REQUIREMENT:
In the listing below, a line holding "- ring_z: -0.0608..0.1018" and a line holding "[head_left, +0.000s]" mark the range. Retype both exactly, with all lines between them.

INFORMATION GIVEN:

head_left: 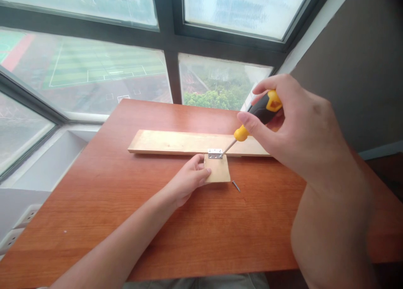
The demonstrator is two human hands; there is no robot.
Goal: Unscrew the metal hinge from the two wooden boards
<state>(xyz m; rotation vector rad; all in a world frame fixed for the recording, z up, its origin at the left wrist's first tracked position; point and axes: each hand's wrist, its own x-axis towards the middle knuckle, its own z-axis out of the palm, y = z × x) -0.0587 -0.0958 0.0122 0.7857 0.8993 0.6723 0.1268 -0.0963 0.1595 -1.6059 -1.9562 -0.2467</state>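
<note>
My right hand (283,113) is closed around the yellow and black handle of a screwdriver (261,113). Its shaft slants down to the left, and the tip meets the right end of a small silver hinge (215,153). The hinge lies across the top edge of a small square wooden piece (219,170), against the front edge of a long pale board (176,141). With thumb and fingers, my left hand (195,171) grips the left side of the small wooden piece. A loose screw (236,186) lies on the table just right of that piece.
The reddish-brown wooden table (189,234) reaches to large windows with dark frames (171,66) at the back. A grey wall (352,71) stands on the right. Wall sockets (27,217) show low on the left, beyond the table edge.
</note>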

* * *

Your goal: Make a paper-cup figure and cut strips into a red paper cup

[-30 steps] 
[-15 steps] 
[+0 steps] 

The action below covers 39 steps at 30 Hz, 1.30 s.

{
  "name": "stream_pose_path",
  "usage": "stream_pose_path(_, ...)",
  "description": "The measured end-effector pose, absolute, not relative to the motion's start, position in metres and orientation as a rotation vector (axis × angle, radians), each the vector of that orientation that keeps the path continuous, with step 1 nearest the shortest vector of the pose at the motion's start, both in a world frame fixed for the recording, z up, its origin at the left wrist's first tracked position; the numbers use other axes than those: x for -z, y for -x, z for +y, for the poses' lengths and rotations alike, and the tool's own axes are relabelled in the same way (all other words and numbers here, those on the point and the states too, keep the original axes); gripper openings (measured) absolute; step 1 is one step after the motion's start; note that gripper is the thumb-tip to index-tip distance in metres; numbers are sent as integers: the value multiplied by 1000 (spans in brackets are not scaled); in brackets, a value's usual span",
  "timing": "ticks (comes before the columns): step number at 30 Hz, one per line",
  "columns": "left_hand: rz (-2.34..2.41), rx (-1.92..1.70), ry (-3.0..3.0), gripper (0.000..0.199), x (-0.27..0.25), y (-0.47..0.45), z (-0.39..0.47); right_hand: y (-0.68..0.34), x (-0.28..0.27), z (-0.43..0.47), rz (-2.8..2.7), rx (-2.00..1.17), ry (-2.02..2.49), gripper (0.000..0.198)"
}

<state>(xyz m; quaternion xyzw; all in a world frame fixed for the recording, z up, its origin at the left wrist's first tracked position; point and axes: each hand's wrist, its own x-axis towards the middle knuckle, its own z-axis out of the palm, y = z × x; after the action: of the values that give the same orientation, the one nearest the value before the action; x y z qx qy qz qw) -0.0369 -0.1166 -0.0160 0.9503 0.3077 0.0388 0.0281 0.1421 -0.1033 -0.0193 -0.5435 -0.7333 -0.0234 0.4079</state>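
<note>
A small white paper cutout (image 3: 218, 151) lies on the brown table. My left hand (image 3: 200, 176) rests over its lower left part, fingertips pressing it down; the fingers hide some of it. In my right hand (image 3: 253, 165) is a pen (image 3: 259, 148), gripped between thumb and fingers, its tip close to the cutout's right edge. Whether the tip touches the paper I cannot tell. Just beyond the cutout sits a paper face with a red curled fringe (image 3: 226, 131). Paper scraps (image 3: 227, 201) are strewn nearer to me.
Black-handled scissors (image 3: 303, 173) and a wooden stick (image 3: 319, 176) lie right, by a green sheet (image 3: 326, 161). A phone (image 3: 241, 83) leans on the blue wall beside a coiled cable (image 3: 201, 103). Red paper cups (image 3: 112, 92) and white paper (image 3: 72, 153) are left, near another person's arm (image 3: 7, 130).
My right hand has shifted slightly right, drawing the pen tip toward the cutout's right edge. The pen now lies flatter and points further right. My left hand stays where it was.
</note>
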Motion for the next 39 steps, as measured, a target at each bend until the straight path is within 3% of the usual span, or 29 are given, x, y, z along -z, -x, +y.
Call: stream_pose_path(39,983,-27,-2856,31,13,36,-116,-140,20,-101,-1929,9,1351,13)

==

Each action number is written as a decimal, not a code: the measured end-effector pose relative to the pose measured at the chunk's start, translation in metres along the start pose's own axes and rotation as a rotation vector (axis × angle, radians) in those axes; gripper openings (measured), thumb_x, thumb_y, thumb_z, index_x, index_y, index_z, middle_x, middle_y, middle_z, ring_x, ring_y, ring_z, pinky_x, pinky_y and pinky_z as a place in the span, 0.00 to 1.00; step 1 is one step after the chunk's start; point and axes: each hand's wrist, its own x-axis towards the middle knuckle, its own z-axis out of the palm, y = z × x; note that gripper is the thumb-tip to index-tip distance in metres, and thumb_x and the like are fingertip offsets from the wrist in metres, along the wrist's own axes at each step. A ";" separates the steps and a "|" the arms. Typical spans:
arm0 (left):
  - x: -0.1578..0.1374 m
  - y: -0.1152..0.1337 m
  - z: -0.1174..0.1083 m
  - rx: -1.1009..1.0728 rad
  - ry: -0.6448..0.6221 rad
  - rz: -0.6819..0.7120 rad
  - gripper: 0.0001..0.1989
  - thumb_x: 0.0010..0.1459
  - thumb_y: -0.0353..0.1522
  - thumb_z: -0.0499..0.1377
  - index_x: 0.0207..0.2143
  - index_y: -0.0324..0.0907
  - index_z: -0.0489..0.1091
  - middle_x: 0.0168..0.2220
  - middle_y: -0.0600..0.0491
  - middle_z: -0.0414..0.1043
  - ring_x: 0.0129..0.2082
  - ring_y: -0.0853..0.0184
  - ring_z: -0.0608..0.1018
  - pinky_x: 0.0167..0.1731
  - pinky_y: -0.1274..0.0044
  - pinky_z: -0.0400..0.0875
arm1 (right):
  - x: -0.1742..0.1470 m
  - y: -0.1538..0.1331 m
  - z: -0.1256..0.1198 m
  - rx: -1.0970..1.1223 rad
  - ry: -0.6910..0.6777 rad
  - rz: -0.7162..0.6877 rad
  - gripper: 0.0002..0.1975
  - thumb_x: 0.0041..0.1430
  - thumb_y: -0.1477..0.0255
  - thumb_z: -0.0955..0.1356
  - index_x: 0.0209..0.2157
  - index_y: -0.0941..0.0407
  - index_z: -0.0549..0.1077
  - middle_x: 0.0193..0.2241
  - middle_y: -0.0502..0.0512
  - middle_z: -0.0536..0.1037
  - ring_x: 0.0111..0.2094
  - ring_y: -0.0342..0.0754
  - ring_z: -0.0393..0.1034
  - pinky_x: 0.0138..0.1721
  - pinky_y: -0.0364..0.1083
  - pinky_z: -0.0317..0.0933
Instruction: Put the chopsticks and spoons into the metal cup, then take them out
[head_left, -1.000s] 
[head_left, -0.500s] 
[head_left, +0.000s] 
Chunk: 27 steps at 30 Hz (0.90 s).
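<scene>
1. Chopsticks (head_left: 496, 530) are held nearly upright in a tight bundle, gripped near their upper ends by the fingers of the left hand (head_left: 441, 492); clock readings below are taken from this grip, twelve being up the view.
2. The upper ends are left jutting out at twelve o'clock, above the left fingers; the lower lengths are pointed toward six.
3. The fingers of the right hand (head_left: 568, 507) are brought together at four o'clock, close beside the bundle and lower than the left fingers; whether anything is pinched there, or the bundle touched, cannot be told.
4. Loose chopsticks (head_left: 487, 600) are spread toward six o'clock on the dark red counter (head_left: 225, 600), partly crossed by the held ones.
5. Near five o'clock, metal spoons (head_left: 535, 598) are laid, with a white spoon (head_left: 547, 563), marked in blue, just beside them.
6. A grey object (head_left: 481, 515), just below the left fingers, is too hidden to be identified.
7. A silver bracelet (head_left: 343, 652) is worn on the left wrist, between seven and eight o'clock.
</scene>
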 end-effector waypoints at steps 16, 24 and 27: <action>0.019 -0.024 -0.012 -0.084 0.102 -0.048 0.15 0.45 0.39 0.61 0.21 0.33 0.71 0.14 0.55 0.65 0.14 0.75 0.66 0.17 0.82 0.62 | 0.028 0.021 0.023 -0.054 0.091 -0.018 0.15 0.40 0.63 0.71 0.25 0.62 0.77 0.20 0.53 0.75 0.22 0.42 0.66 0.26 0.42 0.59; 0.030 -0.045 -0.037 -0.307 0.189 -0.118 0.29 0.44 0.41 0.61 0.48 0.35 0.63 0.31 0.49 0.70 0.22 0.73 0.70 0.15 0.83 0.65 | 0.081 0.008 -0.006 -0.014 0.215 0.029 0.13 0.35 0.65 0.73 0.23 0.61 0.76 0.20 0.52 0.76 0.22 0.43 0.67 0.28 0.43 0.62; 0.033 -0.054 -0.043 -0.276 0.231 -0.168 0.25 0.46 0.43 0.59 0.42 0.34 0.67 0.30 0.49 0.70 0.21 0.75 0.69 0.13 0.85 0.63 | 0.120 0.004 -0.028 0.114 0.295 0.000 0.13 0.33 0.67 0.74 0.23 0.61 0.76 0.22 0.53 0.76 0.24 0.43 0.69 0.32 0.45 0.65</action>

EXERCISE OUTPUT:
  - ring_z: -0.0608..0.1018
  - pinky_x: 0.0167..0.1731
  - pinky_y: -0.1274..0.0044
  - pinky_z: -0.0400..0.0875
arm1 (right):
  - x: -0.1742..0.1470 m
  - y: -0.1538..0.1331 m
  - z: -0.1256..0.1198 m
  - rx: -1.0970..1.1223 rad
  - ry: -0.6910..0.6777 rad
  - rz: -0.7162..0.6877 rad
  - gripper: 0.0002..0.1975
  - thumb_x: 0.0041..0.1430
  - thumb_y: -0.1477..0.0255
  - thumb_z: -0.0955..0.1356
  - index_x: 0.0209..0.2157
  - index_y: -0.0941..0.0407
  - index_z: -0.0549..0.1077
  - middle_x: 0.0193..0.2241
  - middle_y: -0.0502..0.0512
  - middle_z: -0.0536..0.1037
  - ring_x: 0.0111..0.2094
  - ring_y: -0.0342..0.0754
  - ring_z: -0.0393..0.1034
  - pinky_x: 0.0138..0.1721
  - pinky_y: -0.0364..0.1083
  - pinky_z: -0.0317..0.0933
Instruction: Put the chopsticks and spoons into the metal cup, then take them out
[head_left, -1.000s] 
[head_left, -0.500s] 
[head_left, +0.000s] 

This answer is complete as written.